弁護士の関です。
今回もクレプトマニア(窃盗症や窃盗依存とも言います。以下では、「クレプトマニア」に統一します)について簡単に述べさせていただきます。
これまでの私のコラムを読まれている方の中には、万引で刑務所に入れられるなんてあまりに厳し過ぎるとか、そうなってしまう前にいち早く治療すれば良かったのに・・と思われる方がいるかもしれません。
しかしながら、勿論一度万引をしただけで実刑が科される(刑務所に入れられる)ことはまずあり得ません。
あくまで一般的なパターンに過ぎませんが、通常は①微罪処分→②略式命令による罰金(起訴猶予となる場合もあります)→③起訴(公判請求)により有罪かつ執行猶予の判決→④(特に執行猶予中の再犯の場合)起訴により有罪かつ実刑の判決といった流れを辿ることが多いようです。さらに、①②は、繰り返して何度か処分がなされることもありますので、実際には、万引の罪により実刑が科されるのはそれほどまでに万引行為を繰り返し、その度に刑事処分となっているからに他なりません。
そうしますと、何故そこまで(=④の段階に至るまで)万引行為を繰り返す前に、専門機関で治療等を行わなかったのかとの疑問を改めて抱かれる方がいらっしゃるでしょう。
結論から言えば、そもそもクレプトマニアや専門医療機関の存在自体を知らなかったという場合もありますが、多くの場合は本人(及びご家族等)が治療の必要性自体を認識しないからです。
弁護士である私のところに医療機関等から紹介ないし本人や家族から依頼があるのは、多くの場合④(しかも一審で実刑判決が下されその控訴審段階で相談に来られる方が大多数です)、早くても③の段階です。

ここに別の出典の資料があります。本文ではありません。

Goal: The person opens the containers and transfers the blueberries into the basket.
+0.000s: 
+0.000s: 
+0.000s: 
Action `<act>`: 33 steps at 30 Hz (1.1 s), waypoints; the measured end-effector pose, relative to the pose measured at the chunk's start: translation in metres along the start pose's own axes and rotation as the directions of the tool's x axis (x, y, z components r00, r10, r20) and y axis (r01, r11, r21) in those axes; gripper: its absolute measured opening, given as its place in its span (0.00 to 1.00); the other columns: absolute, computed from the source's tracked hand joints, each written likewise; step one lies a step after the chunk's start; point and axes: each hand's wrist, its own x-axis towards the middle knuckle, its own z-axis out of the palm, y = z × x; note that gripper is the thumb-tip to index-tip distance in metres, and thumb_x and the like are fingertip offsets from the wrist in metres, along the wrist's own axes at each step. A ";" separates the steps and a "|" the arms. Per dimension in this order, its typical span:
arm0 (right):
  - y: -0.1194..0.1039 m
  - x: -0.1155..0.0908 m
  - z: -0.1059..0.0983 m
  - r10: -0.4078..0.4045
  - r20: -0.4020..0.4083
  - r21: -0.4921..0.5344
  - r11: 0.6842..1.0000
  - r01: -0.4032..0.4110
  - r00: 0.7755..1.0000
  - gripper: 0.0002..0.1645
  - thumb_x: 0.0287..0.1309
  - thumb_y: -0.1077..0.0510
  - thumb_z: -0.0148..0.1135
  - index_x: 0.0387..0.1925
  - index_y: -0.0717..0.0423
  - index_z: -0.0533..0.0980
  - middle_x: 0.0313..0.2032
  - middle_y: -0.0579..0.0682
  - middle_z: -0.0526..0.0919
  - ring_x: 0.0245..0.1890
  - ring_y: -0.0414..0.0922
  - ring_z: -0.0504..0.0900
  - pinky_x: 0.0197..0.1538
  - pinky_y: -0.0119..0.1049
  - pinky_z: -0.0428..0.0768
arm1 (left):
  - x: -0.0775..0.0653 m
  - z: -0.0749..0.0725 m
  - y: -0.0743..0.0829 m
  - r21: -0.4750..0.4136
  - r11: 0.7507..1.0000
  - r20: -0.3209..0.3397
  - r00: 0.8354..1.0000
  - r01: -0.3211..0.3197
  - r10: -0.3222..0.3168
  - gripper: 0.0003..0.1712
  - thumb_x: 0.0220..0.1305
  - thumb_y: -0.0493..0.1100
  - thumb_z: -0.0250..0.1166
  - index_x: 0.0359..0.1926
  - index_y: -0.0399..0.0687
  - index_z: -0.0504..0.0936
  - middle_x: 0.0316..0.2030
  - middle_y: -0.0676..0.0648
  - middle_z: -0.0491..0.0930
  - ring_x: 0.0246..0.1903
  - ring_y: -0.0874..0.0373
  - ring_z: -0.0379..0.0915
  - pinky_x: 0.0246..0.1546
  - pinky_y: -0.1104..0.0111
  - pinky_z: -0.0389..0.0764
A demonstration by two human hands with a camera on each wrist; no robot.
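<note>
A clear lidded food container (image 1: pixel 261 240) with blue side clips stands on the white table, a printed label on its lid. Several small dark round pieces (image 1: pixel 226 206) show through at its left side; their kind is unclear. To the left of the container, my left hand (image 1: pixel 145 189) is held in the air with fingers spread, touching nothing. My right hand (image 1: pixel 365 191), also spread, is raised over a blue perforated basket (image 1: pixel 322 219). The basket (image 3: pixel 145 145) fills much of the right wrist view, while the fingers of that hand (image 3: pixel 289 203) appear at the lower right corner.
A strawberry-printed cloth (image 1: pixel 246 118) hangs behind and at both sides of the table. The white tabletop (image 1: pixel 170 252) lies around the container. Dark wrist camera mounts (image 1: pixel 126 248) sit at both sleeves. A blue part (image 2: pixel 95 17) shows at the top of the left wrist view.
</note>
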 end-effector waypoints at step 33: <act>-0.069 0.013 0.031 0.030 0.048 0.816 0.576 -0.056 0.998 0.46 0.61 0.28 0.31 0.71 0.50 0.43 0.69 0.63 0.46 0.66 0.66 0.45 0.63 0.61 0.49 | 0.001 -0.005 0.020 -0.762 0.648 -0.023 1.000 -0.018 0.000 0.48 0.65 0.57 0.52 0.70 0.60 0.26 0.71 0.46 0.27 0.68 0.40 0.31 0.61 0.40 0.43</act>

しかしながら、それでも特に③の段階の方は、自分がクレプトマニアに該当し、治療の必要性が存在することを正面から認めません。又は、治療の必要性自体は認める方でも、(多くの場合執行猶予付きで)刑事処分が終わると、その後安心して治療を中断してしまいます。そして、その結果、残念ながら今度は④に至ってしまいます。

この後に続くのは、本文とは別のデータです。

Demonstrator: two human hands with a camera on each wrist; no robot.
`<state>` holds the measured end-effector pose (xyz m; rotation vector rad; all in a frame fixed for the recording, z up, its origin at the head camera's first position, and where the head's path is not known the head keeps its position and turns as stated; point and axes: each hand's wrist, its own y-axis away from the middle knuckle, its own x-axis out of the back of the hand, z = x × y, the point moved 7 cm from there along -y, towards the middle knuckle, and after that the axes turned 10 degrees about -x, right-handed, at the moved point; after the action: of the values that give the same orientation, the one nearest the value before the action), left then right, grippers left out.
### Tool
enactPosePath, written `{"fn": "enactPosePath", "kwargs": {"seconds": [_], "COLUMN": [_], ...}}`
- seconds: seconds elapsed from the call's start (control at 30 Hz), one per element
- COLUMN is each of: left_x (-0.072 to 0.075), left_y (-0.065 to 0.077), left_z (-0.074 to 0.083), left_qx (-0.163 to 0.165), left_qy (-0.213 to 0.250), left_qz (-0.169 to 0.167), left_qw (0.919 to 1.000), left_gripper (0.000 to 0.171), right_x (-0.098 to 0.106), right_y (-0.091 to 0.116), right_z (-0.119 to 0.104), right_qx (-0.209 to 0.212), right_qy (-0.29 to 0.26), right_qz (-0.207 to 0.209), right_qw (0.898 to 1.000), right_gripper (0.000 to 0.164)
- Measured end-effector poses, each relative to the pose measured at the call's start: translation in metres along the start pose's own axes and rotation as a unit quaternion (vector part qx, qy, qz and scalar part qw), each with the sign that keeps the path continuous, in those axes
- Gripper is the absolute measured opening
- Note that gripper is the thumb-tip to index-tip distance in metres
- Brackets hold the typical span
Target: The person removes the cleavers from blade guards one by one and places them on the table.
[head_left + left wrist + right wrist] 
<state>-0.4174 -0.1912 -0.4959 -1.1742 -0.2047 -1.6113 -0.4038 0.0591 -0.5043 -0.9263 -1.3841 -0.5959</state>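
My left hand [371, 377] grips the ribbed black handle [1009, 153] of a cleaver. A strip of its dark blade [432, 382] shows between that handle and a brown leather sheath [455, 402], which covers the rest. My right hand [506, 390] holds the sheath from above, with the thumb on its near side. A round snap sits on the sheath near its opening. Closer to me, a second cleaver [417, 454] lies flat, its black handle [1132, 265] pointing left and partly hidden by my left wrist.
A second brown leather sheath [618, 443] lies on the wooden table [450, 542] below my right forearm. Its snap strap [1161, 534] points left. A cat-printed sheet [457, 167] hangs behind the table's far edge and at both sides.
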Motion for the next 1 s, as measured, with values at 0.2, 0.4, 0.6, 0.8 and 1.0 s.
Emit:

これまでのコラムでも繰り返し述べていますが、クレプトマニアは疾病であり専門的治療を受けなければ改善することはありません。クレプトマニアに該当するか否かも専門的知識を有する医師でなければ診断できません。したがって、治療の必要性を自分で判断すること自体、本来であればおかしなことです。
私が知っているだけでも、これまで多くの方が治療の必要性を軽視したまま、①~④の流れを辿り実刑判決にまで至っています。仮に④で再度の執行猶予判決が得られた方でも、長期間の入院生活を余儀なくされています。自分や家族に万引行為を繰り返す方がいる場合は、その方が①~④のどの段階にいるのかを見極めてください(実際には、万引行為を繰り返しているけれども、警察に発覚していない①より前の段階の方も多いと思います。逆に③や④の方はすでに刑事事件化され弁護人がいらっしゃるでしょう)。その上で、やはり可能な限り早く専門医療機関での診察を受けることが何よりも重要と考えます。